Pessah, tout comme les fêtes d’automne, se situe à un moment stratégique de l’année : au tournant de l’hiver au printemps, à l’éclosion des premiers bourgeons et l’éveil de la nature. D’une saison à l’autre, la musique de la vie change, comme dans les quatre saisons de Vivaldi. La nature nous parle : éveillez-vous, ne laissez pas passer cette matinée ensoleillée sans louer le Créateur qui renouvelle la vie et la pare de ses plus beaux atours ! Le philosophe Vladimir Jankélévitch décrit avec humour ce que lui inspire ce renouveau pourtant prévisible :
« Chaque fois qu’on revoit des bourgeons aux arbres, ma femme m’appelle, me dit : « Tiens ! Il y a des bourgeons ! » Comme si c’était extraordinaire ! Naturellement, tous les ans, il y a un printemps. C’est donc une répétition. Mais malgré tout, c’est une surprise dans l’identique. »
La nature nous donne sans mots, en notes de couleurs et trilles d’oiseaux, une leçon de vie et de courage : l’hiver a été dur mais nous avons tenu bon. La vie demande patience et ténacité, le tournant se prépare silencieusement. Les Sages donnent au passage des saisons le nom poétique de יום נשק, le moment où la saison qui meurt embrasse celle qui renait. La nature chante le Cantique des Cantiques !
Alors, me direz-vous, quel sens au remue- ménage dans tout cela ? Eh bien tout simplement, il s’agit de secouer la routine qui, comme le gel hivernal, paralyse la pensée et le cœur. Nous avons été esclaves en Egypte, dirons-nous le soir du Seder. Le serions-nous encore à notre insu, enchainés à nos propres pensées flétries à force d’être ressassées et jamais remises sur le métier ?
Depuis quand avons-nous entendu une idée neuve de la part de nos dirigeants et commentateurs politiques ? Le statu quo n’est-il pas l’hiver de la pensée ? Penser et sentir, n’est-ce pas imaginer de nouveaux possibles, n’est-ce pas promouvoir une issue nouvelle à nos problèmes, au lieu de répéter toujours les mêmes scénarios ? Un chauffeur de taxi a tenté de me convaincre : là où la force ne suffit pas, affirmait-il, il faut user de plus de force.
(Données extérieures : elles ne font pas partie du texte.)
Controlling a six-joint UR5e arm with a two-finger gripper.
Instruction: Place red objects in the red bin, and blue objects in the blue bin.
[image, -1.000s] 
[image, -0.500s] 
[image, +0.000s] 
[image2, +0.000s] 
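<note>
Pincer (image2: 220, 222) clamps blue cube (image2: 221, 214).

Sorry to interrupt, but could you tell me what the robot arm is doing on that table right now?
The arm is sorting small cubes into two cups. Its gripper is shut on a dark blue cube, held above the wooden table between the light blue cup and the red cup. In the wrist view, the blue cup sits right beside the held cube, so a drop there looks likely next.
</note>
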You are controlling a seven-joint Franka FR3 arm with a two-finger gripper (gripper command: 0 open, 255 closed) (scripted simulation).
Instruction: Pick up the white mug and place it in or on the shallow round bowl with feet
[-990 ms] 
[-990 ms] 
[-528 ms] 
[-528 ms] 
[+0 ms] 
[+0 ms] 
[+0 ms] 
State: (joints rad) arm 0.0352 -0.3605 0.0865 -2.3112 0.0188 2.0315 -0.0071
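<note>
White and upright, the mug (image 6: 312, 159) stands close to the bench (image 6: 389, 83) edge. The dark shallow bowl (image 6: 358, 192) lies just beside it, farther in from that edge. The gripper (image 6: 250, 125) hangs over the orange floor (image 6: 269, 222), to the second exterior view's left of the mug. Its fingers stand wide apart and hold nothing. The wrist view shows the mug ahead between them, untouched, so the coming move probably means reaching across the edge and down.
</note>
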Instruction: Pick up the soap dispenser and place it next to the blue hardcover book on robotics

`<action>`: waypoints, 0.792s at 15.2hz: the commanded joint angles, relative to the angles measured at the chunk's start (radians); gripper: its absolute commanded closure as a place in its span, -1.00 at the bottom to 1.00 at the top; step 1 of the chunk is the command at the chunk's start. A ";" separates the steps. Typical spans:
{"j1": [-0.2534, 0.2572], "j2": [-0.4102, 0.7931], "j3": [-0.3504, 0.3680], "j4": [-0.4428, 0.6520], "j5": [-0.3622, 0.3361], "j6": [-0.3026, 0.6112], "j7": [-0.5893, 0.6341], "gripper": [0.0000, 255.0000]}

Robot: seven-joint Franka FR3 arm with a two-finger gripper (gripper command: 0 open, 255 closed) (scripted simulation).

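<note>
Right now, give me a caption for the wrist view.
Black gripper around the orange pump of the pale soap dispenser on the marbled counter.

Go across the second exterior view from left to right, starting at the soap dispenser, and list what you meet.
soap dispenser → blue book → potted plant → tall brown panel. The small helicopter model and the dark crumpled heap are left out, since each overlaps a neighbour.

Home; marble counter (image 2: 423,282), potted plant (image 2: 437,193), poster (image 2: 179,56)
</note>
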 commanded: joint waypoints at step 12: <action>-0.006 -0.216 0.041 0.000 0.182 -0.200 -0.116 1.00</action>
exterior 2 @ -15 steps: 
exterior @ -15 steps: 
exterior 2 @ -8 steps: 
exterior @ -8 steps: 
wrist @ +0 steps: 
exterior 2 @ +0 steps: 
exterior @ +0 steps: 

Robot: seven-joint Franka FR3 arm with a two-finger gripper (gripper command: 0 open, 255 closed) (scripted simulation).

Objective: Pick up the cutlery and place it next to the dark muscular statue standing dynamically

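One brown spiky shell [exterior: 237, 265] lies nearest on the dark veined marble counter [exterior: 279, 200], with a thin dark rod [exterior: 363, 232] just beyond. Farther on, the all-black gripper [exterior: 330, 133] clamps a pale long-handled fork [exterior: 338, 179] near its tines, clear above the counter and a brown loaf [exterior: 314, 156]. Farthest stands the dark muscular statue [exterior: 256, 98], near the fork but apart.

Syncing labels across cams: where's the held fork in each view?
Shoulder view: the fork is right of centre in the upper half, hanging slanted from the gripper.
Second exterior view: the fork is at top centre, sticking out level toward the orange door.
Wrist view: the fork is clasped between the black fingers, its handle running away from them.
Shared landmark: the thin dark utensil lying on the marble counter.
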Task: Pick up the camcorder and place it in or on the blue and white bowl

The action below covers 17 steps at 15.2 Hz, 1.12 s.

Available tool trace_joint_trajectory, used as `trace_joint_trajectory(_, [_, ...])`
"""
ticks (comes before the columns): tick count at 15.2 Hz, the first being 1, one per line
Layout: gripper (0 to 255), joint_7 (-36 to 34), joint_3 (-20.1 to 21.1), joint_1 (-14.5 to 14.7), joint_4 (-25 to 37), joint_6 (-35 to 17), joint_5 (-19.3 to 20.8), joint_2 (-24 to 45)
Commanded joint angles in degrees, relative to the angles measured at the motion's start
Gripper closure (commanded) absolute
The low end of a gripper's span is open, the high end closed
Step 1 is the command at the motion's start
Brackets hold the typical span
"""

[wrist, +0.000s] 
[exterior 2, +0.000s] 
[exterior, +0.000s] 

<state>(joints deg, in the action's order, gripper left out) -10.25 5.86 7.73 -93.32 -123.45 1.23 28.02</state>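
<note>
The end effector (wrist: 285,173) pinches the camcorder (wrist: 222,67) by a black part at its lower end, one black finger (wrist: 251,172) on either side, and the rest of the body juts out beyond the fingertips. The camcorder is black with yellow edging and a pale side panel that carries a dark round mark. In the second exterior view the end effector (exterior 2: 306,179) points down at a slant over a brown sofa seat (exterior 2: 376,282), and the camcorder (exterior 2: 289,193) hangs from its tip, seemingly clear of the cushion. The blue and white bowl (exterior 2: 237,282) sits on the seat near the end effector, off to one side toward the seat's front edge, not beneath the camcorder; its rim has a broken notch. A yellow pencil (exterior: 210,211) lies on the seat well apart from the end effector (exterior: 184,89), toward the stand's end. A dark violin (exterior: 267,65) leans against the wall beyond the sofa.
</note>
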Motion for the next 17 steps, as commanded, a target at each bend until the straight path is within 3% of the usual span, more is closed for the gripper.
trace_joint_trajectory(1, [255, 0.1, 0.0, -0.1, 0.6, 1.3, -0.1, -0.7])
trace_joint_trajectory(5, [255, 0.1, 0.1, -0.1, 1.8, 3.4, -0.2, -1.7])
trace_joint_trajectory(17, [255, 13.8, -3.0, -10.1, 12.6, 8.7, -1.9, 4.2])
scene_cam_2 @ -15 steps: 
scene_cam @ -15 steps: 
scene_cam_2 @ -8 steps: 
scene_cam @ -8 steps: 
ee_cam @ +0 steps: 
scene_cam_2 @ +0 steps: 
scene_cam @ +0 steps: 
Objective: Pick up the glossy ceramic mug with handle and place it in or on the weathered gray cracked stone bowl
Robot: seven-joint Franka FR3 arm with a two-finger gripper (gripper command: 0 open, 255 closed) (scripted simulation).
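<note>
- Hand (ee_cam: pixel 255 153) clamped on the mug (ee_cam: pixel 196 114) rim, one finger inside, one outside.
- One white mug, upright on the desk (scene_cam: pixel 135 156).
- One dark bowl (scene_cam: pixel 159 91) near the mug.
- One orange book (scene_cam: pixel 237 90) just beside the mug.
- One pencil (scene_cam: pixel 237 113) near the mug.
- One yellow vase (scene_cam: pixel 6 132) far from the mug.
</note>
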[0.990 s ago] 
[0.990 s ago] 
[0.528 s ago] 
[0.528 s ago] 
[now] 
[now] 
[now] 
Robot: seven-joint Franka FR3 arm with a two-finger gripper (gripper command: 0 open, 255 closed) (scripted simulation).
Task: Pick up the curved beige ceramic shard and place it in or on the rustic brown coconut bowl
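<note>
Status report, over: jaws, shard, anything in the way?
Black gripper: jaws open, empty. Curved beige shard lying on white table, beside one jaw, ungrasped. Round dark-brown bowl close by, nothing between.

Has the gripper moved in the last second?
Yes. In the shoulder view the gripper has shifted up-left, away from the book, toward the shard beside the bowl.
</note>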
Il ne m’a pas convaincu, d’autant plus qu’il mettait cette sagesse en pratique sur la route en doublant la file pour prendre de force le tournant. Qu’est-ce qu’un Sage, demande Pirkei Avoth ? Et de répondre : sage est celui qui voit ce qui va naitre. Essayons-nous de voir ce qui va naitre, ce qui peut naitre pour peu que nous y mettions du notre ?
Nous nous définissons fièrement comme la Start-up Nation. Certes, il y a lieu d’être fiers. Mais est-ce la nôtre raison d’être ? Ne sommes-nous pas plutôt appelés depuis la sortie d’Egypte à nous soucier de l’étranger, de l’orphelin et de la veuve comme nous l’ordonne Celui qui aime l’étranger et nous ordonne de lui donner pain, vêtement et logis ? N’est-ce pas cela, se souvenir de notre esclavage en Egypte ?
Libérons-nous des pantoufles de l’hiver et des slogans usés, osons penser autrement, quitte à nous faire traiter de naïfs. Osons la générosité, comme le dit bien l’invitation au début du Seder dite dans la langue de l’exil : que vienne l’affamé et qu’il partage notre repas ! Procéder à un tel remue-ménage mental et affectif, est-ce demander l’impossible ? Osons poser la question le soir du Seder.